先日円覚寺で座禅した、とブログに書いたところ、都内でも座禅できるお寺を教えていただき、さっそく行ってまいりました。
・ 広尾 香林院
臨済宗のお寺です。平日は午前7時から、日曜日は午後5時から座禅会が開かれています。
看板など出てないので戸惑ったものの、参加者らしき白人のおじさん(後で聞いたのですが座禅暦30年以上とのこと)についていくと無事たどりつけました。
参加者は10人程度。ご近所さんでしょうか。円覚寺と同じく20代~30代の若者が多かったです。
前回と同じく、2回にわけてトータル1時間の座禅。雑念がもぞもぞ出てきましたが、集中して座るというのは良いことです。
その後、和尚さんを囲んでお茶。これがとても面白く、良いお話をたくさん聞けました。
・座禅はボーっとするのではない。集中することで人間本来の感覚を鋭敏にする。本当に線香の落ちる音が聞こえるようになる。

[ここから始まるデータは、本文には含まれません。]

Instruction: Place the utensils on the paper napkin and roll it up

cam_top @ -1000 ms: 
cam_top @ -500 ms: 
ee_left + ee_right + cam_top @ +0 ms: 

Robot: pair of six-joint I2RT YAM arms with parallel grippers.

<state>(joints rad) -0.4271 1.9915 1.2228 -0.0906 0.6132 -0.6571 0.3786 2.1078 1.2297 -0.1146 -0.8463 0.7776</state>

・「忘れる」から生きていられる。「今までに起こった良いことと悪いこと」を人に聞いて統計をとると、世界中どこの地域でも良いことが6割くらいになる。そんなはずはないのだが、悪いことは忘れている。だから生きていける。
・大愚、「ばかであるから」自分はこの仕事を続けられている。犯罪者に会ったり、死刑囚の最期に立ち会ったりもしてきたが、「ばかであるから」、忘れられるから続けられている。精神的に参ってしまって引退する宗教家は多い。
・禅は日本的なもののすべての基本。茶道、剣道、柔道などは元々は禅。庭、床の間、梅干、けんちん汁なども。川端康成はノーベル文学賞を受賞した際に「美しい日本の私」という講演をし、最後「すべては禅に通じる」と締めくくった。
などなどなど。
「お坊さんの前ではみんな子供になるなあ」「バックグラウンドを捨てて子供になる時間って大事だなあ」なんて思いながら帰路につきました。
和尚さんとお話しする時間が面白いので、また行こうと思います。